About this task - Would you repeat each line below precisely as it stands?

Input data -
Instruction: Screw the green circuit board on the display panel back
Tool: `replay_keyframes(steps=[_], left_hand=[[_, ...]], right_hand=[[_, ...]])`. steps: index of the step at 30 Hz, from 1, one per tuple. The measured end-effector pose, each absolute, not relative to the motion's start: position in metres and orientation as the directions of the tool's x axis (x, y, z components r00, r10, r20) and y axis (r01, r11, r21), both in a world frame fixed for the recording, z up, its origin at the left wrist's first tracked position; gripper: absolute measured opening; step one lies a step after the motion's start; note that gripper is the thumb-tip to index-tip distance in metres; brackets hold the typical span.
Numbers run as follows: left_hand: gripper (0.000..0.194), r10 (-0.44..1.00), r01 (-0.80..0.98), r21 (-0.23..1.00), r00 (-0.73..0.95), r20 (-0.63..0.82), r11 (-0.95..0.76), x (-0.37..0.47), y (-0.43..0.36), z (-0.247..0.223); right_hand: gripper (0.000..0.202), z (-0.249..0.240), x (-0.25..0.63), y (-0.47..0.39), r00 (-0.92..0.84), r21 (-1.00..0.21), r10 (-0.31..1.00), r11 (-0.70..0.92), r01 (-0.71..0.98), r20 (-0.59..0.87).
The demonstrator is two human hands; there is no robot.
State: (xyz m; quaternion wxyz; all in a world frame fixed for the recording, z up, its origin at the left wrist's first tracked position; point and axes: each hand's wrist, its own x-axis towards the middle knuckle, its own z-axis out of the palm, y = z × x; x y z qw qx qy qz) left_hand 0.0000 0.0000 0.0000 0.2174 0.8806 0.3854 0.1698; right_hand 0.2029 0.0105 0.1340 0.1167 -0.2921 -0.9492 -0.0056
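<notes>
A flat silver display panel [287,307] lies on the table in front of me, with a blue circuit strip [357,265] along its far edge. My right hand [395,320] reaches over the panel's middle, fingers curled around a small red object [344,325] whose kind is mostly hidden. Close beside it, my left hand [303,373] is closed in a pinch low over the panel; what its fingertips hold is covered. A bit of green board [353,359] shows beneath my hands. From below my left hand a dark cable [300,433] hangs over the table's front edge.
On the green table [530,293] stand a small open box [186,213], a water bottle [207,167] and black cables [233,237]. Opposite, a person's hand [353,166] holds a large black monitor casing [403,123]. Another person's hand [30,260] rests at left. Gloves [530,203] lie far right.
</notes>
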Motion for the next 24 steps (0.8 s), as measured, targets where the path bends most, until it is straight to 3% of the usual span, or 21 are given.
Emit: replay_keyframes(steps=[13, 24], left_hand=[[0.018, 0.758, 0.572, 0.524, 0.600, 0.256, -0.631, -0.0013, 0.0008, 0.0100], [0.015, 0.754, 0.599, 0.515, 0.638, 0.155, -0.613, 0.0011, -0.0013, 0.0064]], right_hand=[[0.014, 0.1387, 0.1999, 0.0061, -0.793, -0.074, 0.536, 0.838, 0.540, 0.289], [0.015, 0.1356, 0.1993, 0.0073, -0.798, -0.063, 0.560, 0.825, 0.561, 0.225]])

Answer below -
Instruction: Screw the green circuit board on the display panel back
Tool: `replay_keyframes(steps=[_], left_hand=[[_, ...]], right_hand=[[_, ...]])`. steps: index of the step at 30 Hz, from 1, one per tuple. The measured end-effector pose, each absolute, not relative to the motion's start: position in metres and orientation as the directions of the tool's x axis (x, y, z components r00, r10, r20) and y axis (r01, r11, r21), both in a world frame fixed for the recording, z up, its origin at the left wrist's first tracked position; gripper: absolute measured opening; step one lies a step after the motion's start; note that gripper is the thumb-tip to index-tip distance in metres; brackets hold the typical span.
Numbers run as follows: left_hand: gripper (0.000..0.194), r10 (-0.44..1.00), r01 (-0.80..0.98), r21 (-0.23..1.00), r00 (-0.73..0.95), r20 (-0.63..0.82), r11 (-0.95..0.76), x (-0.37..0.47), y (-0.43..0.36), z (-0.247..0.223); right_hand: gripper (0.000..0.202), z (-0.249..0.240), x (-0.25..0.63), y (-0.47..0.39), r00 (-0.92..0.84), r21 (-1.00..0.21), r10 (-0.31..1.00), r11 (-0.70..0.92), r01 (-0.71..0.98), r20 (-0.59..0.87).
The demonstrator is two human hands; there is no robot.
State: (xyz m; quaternion wxyz; all in a world frame fixed for the recording, z up, its origin at the left wrist's first tracked position; point and axes: each hand's wrist, its own x-axis towards the middle knuckle, its own z-axis out of the palm, y = z × x; x y z qw qx qy qz) left_hand 0.0000 0.0000 0.0000 0.2174 0.8806 0.3854 0.1698; right_hand 0.2029 0.0105 0.1340 0.1167 -0.2921 -0.9492 -0.0056
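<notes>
A flat silver display panel [287,307] lies on the table in front of me, with a blue circuit strip [357,265] along its far edge. My right hand [395,320] reaches over the panel's middle, fingers curled around a small red object [344,325] whose kind is mostly hidden. Close beside it, my left hand [303,373] is closed in a pinch low over the panel; what its fingertips hold is covered. A bit of green board [353,359] shows beneath my hands. From below my left hand a dark cable [300,433] hangs over the table's front edge.
On the green table [530,293] stand a small open box [186,213], a water bottle [207,167] and black cables [233,237]. Opposite, a person's hand [353,166] holds a large black monitor casing [403,123]. Another person's hand [30,260] rests at left. Gloves [530,203] lie far right.
</notes>
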Motion for the next 24 steps (0.8 s), as measured, targets where the path bends most, until it is straight to 3% of the usual span, or 21 are given.
Emit: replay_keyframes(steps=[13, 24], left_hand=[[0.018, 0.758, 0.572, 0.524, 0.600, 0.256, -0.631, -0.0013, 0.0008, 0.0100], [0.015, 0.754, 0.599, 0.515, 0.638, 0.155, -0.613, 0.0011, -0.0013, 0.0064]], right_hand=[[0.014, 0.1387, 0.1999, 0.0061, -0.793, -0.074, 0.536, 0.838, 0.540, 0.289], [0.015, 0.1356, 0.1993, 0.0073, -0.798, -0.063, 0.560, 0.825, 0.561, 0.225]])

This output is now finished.